= Developmental profile =

Psychodynamic diagnostic instrument

A developmental profile is a standardized psychodynamic diagnostic instrument for assessing clinically relevant personality characteristics. It is based on the clinical observation that adult personality characteristics often bear a considerable similarity to the behavioural patterns of early childhood. Thus the psychoanalytical developmental theories and the classification of behaviour are integrated in the developmental profile.

The developmental profile is a matrix consisting of 10 developmental levels (horizontal rows) and nine developmental levels (vertical columns).

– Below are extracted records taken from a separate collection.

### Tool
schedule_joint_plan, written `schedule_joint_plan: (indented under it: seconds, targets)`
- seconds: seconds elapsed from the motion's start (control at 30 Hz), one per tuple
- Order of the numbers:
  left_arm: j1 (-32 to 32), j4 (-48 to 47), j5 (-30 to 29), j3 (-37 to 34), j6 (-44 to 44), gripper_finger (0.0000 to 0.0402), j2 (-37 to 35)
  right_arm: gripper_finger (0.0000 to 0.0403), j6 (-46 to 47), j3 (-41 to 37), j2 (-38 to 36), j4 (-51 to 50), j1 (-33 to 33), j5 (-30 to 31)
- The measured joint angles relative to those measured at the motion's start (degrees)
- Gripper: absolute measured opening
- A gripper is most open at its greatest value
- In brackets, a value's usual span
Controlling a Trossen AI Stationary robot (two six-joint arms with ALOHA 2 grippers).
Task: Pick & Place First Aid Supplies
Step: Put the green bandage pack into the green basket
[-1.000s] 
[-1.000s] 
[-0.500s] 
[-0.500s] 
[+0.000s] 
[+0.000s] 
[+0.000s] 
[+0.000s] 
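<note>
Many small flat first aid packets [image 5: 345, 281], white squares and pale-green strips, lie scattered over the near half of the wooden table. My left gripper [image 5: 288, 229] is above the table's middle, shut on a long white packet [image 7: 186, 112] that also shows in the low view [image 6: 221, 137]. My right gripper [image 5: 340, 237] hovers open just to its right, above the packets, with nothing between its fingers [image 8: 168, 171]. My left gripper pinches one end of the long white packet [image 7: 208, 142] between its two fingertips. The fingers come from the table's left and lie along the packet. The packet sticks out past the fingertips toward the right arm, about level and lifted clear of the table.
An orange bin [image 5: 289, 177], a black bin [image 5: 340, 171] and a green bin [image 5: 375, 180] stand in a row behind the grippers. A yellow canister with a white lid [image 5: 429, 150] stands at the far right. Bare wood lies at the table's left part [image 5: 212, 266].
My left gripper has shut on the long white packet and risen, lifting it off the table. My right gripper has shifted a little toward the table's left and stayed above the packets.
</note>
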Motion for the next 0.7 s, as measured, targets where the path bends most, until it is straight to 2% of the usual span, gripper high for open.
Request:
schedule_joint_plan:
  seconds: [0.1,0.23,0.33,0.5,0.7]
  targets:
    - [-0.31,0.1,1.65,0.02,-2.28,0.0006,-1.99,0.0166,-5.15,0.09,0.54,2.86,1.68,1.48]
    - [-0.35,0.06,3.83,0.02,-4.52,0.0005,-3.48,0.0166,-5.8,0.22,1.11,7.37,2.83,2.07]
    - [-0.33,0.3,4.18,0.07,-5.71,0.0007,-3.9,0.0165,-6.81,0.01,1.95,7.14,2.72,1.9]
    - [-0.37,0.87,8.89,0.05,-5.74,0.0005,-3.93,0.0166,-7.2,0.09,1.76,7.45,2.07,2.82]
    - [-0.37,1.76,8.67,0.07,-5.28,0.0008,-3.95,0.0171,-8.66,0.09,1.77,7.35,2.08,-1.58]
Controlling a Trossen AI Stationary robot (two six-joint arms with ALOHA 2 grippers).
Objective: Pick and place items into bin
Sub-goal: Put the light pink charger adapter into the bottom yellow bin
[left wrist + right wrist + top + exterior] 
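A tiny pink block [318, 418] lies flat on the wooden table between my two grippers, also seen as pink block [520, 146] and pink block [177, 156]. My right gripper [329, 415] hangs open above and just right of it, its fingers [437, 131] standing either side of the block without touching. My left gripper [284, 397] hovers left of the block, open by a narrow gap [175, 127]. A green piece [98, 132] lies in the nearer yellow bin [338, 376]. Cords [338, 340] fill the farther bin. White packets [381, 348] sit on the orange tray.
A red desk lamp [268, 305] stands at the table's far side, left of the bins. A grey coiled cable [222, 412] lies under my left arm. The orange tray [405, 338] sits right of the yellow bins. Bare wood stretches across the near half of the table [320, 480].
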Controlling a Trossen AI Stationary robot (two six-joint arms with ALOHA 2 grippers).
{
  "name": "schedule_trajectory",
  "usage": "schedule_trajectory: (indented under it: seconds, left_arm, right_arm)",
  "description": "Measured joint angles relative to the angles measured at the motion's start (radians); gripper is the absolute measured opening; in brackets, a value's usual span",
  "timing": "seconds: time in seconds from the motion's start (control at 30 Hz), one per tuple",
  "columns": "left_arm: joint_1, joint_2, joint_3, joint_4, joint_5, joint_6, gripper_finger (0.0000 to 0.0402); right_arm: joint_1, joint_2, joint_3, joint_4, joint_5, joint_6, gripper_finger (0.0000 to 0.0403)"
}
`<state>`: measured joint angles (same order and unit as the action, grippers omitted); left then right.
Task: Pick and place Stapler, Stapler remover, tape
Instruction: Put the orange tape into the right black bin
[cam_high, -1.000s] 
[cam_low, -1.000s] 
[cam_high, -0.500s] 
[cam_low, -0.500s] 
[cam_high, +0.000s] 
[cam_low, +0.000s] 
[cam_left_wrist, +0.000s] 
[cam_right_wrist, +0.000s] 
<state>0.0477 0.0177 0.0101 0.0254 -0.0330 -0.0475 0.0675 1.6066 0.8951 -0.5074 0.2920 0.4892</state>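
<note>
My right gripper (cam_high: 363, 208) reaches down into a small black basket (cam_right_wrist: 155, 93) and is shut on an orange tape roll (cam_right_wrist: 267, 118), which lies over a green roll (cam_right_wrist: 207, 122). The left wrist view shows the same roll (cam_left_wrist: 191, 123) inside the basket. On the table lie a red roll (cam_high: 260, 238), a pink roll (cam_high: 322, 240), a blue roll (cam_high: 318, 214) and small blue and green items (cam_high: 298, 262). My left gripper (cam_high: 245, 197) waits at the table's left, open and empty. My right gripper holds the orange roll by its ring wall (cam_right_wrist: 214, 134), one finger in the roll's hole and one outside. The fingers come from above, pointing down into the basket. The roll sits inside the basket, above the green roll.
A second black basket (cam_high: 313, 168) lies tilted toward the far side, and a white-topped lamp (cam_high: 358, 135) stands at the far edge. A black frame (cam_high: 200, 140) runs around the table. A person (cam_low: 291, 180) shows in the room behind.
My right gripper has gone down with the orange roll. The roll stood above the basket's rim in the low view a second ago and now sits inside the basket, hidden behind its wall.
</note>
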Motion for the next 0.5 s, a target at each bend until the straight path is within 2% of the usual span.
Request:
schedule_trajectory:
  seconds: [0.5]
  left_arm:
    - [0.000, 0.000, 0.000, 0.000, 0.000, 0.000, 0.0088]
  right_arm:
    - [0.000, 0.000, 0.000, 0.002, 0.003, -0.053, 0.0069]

Each line describes various categories of behaviour and for each line there are various phases in the development of the psychosocial capacities. The lowest six levels refer to maladaptive behaviour. The information for the developmental profile is obtained using a semi-structured interview that explores the patient's habitual behaviour during the previous decade.

A developmental profile can be made using a registration protocol. The information from filling in the developmental profile provides guidelines with respect to the goals of treatment and the manner in which they can be pursued. It can also be useful in understanding the behaviour of a patient.

Robert B. McCall, Mark I. Appelbaum, and Pamela S. Hogarty argue that "since there is no necessary relation between cross-age correlations and the nature of developmental profile contrours, and since individual subjects can display marked changes even though cross-age correlations are high, the investigation of change in developmental profile of mental performance should be considered a separate and important issue.